- WHAT THE TASK ASKS -
Among the lines below, how many carry the string "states"? Reply with a number and nothing else.

EXERCISE INPUTS: Begin

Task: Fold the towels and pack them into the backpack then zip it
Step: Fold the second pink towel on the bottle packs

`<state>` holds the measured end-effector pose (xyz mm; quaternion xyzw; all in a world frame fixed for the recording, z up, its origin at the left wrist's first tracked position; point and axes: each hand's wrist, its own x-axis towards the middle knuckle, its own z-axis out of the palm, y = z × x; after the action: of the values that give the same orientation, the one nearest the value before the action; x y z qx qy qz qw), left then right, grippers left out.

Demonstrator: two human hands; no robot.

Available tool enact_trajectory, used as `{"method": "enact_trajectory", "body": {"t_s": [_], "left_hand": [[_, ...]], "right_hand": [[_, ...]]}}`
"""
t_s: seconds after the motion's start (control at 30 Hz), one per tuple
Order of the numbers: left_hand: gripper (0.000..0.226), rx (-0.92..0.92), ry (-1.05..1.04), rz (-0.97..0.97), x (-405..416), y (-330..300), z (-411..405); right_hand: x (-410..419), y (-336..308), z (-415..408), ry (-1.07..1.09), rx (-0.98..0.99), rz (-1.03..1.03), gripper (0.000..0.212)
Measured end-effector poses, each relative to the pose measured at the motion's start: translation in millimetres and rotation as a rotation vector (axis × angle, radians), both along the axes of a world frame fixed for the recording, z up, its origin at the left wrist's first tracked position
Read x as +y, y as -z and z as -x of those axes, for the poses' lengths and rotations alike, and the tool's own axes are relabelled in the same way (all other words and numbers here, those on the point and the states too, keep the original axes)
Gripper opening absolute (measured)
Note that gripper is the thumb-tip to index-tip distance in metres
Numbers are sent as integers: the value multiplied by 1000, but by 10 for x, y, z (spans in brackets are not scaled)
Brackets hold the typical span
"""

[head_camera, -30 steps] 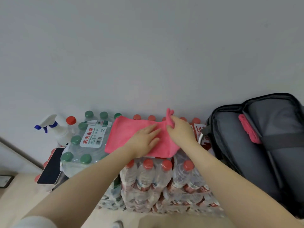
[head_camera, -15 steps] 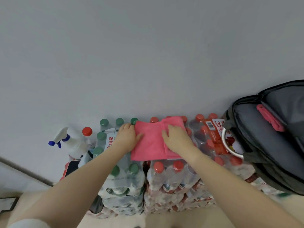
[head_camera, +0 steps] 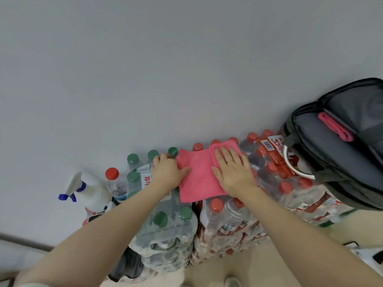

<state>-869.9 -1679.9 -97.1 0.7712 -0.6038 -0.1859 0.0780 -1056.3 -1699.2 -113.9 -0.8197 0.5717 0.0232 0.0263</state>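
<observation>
Backpack (head_camera: 339, 162): lies right of the pink towel, resting on the red-capped bottle packs, its main flap thrown wide; the zip is not yet run, and the right side of the bag is cut off by the frame edge.
Bottle packs (head_camera: 238, 220): shrink-wrapped water under the pink towel serves as the folding surface; green-capped packs sit to the towel's left, red-capped ones beneath and to its right.
Pink towel (head_camera: 196, 179): lies on top of the bottle packs, its right part already doubled over into a thicker band; I judge at least one more fold is due before packing.
Packed towel (head_camera: 335, 129): a pink roll, up and right of the pink towel, tucked at a pocket edge inside the backpack; so one towel seems done.
Right hand (head_camera: 232, 170): flat on the folded right band, fingers spread and straight, pressing.
Left hand (head_camera: 166, 172): at the towel's left edge, thumb on the cloth; the other fingers curl out of view, so whether they pinch the edge I cannot tell.
Hidden: how many towels remain is not shown; the towel's underside and the bag's depths are out of view.
</observation>
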Motion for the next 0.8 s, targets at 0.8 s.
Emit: {"method": "enact_trajectory", "body": {"t_s": [0.8], "left_hand": [[40, 248, 611, 199, -307, -62, 773]], "right_hand": [[-7, -308, 402, 334, -760, -235, 67]]}}
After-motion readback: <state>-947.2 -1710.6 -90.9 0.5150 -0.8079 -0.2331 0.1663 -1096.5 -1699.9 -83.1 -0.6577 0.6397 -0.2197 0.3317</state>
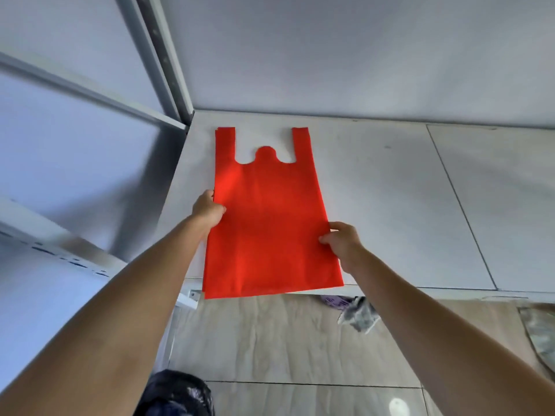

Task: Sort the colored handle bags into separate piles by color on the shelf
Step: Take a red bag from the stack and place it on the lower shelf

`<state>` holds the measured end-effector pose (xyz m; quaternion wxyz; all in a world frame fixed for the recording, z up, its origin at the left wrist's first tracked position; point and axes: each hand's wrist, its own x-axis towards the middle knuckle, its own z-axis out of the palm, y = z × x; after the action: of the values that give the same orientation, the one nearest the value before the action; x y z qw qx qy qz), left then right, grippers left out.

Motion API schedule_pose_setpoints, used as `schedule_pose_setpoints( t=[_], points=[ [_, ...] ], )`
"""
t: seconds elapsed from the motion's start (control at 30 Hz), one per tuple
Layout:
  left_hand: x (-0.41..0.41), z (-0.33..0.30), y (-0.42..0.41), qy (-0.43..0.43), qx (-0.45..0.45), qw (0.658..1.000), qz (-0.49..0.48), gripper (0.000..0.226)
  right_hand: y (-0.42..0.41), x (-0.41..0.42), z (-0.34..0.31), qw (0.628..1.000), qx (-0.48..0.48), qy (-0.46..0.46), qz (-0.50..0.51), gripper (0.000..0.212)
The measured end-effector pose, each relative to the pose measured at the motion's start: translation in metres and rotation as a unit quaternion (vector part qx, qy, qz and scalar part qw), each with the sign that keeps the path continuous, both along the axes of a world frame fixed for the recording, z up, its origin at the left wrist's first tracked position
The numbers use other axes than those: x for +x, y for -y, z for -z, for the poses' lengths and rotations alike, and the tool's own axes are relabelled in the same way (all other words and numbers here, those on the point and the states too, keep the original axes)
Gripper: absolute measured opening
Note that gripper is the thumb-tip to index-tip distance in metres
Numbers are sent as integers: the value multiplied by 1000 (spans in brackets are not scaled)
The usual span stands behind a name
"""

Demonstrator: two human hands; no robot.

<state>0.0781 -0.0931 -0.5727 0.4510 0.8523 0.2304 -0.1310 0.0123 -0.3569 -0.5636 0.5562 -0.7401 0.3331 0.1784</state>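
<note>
Your left hand [208, 209] and right hand [342, 239] pinch opposite edges of one red bag [270, 217], flat between your fingers on the shelf [390, 205]; no other piles visible, sorting barely begun

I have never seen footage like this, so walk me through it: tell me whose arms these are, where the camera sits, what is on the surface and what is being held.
There is no machine here. A person wears a wide-angle camera on the head, so this single picture looks forward and down along their own bare arms. The left hand pinches the left edge of a red handle bag, and the right hand pinches its right edge. The bag lies flat on a white shelf, handles pointing towards the wall, its bottom edge hanging slightly over the shelf's front. No other bag shows on the shelf. Below is a tiled floor with a black bag near the person.
</note>
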Motion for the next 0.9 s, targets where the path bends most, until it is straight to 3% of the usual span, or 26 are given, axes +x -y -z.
schedule_pose_setpoints(
  t=[0.23,0.37,0.47,0.57,0.7,0.77,0.9],
  points=[
    [27,-14,10,89,85,992,-8,38,-7,24,-2,999,-9,44,-15,50],
    [21,-15,7,51,127,990,19,42,-11,19,-7,998,-42,27,-47,53],
    [0,-26,6,21,198,978,57,48,-8,-1,-25,985,-139,10,-102,53],
    [-28,-56,7,33,281,946,159,43,-2,-33,-56,938,-271,-2,-216,51],
    [-71,-130,10,49,342,903,255,41,8,-67,-119,851,-373,47,-367,48],
    [-94,-177,15,64,375,877,292,42,12,-75,-163,812,-409,64,-410,49],
    [-148,-287,28,92,403,860,301,41,12,-101,-277,765,-443,77,-462,47]
  ],
)
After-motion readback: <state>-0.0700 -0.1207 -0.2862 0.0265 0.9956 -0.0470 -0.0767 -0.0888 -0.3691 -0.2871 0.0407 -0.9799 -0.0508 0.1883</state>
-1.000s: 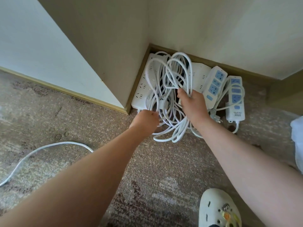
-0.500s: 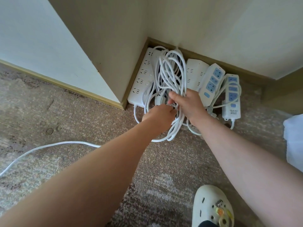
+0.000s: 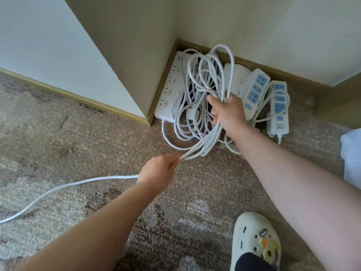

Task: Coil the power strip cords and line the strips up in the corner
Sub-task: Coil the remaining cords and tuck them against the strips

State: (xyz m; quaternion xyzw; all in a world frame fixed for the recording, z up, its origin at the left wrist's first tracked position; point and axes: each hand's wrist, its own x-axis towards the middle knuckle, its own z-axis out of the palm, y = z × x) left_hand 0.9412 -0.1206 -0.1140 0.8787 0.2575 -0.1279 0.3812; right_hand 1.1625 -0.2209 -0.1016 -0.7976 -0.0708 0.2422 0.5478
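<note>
Several power strips lie side by side in the corner: a long white strip (image 3: 172, 89) at the left, a white one (image 3: 237, 75) behind the loops, and two with blue sockets (image 3: 255, 90) (image 3: 278, 106) at the right. My right hand (image 3: 228, 112) grips a bundle of white cord loops (image 3: 209, 75) held up over the strips. My left hand (image 3: 158, 172) pinches the lower end of those loops, and the loose tail of the cord (image 3: 64, 186) runs from it across the carpet to the left.
Two walls with wooden baseboard (image 3: 254, 63) meet behind the strips, and a wall corner (image 3: 136, 75) juts out at left. A white shoe with charms (image 3: 256, 241) stands on the carpet at lower right. Something white (image 3: 351, 153) sits at the right edge.
My left hand has drawn back toward me, pulling the loops' lower end taut. My right hand has lifted the bundle a little, so the loops stand taller.
</note>
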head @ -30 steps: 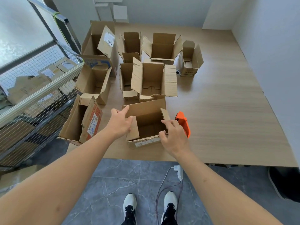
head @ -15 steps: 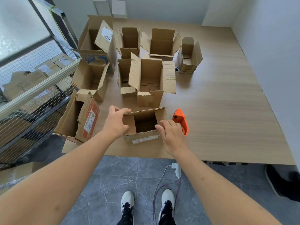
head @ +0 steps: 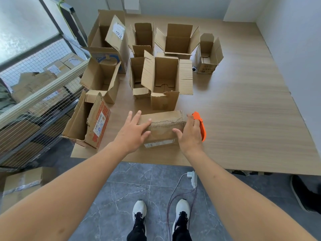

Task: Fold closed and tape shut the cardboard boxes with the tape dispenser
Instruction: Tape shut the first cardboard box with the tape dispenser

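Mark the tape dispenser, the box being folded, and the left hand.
tape dispenser (head: 202, 126), head view, orange body right of the hand.
folded box (head: 163, 122), head view, top flaps.
left hand (head: 132, 132), head view, back of hand.

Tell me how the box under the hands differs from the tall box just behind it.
The near box has its top flaps folded shut; the tall box stands with its flaps spread open. The near box is low and lies sideways across the table; the tall box is higher and upright. The left hand and right hand press the near box; nothing touches the tall box. Both are plain brown cardboard, untaped.
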`<state>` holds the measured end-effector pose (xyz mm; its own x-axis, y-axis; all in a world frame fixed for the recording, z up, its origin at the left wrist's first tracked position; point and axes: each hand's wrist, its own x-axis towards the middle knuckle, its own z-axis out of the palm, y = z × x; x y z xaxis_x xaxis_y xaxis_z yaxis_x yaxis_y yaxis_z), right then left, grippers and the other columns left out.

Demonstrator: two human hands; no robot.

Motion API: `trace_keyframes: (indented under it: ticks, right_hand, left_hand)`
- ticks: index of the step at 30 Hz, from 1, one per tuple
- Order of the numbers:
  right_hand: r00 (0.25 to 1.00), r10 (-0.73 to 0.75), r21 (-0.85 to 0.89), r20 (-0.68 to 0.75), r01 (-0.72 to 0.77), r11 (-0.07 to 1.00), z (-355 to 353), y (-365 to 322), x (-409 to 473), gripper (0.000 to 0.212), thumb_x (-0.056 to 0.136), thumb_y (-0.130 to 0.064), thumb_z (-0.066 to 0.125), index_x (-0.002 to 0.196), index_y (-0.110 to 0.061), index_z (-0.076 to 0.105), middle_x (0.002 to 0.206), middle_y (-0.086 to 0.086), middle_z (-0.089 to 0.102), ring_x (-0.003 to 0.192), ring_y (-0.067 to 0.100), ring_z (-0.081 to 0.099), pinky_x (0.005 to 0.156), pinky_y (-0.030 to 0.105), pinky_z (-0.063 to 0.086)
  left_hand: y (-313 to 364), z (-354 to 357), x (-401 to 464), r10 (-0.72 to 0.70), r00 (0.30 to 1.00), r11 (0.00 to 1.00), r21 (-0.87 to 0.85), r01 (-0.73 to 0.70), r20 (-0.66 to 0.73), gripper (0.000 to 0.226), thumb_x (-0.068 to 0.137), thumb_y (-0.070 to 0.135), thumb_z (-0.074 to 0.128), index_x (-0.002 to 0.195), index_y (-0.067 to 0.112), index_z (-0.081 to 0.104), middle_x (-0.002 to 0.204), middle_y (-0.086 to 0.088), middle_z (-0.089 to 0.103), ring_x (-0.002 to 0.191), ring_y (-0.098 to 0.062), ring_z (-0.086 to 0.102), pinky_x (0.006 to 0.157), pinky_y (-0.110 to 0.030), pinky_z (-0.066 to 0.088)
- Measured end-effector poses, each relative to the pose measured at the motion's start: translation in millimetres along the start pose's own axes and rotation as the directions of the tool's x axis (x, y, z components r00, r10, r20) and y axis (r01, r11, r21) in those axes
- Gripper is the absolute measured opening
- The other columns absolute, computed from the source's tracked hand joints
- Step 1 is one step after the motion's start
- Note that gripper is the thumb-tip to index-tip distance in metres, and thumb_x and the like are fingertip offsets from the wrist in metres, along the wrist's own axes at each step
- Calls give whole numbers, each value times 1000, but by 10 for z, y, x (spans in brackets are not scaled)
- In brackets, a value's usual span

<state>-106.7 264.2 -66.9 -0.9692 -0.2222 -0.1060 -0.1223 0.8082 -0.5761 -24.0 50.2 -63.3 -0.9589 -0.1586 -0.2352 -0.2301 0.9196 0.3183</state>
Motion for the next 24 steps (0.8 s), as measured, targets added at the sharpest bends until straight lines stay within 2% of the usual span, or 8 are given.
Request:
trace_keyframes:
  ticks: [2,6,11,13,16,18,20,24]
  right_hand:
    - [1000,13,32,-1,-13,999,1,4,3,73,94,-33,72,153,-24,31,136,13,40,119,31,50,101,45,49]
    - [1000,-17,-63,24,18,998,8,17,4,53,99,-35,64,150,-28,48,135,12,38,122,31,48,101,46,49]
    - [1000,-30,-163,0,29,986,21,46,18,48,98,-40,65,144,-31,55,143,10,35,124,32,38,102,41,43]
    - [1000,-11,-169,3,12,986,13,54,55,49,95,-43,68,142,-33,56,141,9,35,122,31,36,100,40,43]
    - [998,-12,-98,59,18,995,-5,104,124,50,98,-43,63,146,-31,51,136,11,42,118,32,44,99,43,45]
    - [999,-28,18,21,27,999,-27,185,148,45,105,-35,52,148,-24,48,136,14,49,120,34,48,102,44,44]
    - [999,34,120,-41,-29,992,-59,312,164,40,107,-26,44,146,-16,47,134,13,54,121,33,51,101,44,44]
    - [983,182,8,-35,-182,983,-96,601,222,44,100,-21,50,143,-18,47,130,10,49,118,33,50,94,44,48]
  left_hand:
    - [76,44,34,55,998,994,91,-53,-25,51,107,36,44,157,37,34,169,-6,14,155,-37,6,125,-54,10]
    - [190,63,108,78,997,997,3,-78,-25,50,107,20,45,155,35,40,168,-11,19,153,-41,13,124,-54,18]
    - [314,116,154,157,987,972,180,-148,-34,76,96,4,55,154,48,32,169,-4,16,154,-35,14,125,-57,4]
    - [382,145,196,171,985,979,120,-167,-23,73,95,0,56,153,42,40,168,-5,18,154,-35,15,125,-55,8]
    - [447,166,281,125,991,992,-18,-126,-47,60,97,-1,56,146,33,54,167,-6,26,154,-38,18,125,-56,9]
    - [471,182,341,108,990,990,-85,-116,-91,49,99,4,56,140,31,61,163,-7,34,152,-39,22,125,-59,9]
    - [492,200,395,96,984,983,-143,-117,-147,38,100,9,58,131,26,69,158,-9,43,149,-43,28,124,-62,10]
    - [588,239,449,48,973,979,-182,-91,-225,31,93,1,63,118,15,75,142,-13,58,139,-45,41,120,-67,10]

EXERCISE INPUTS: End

- TASK ANSWER -
2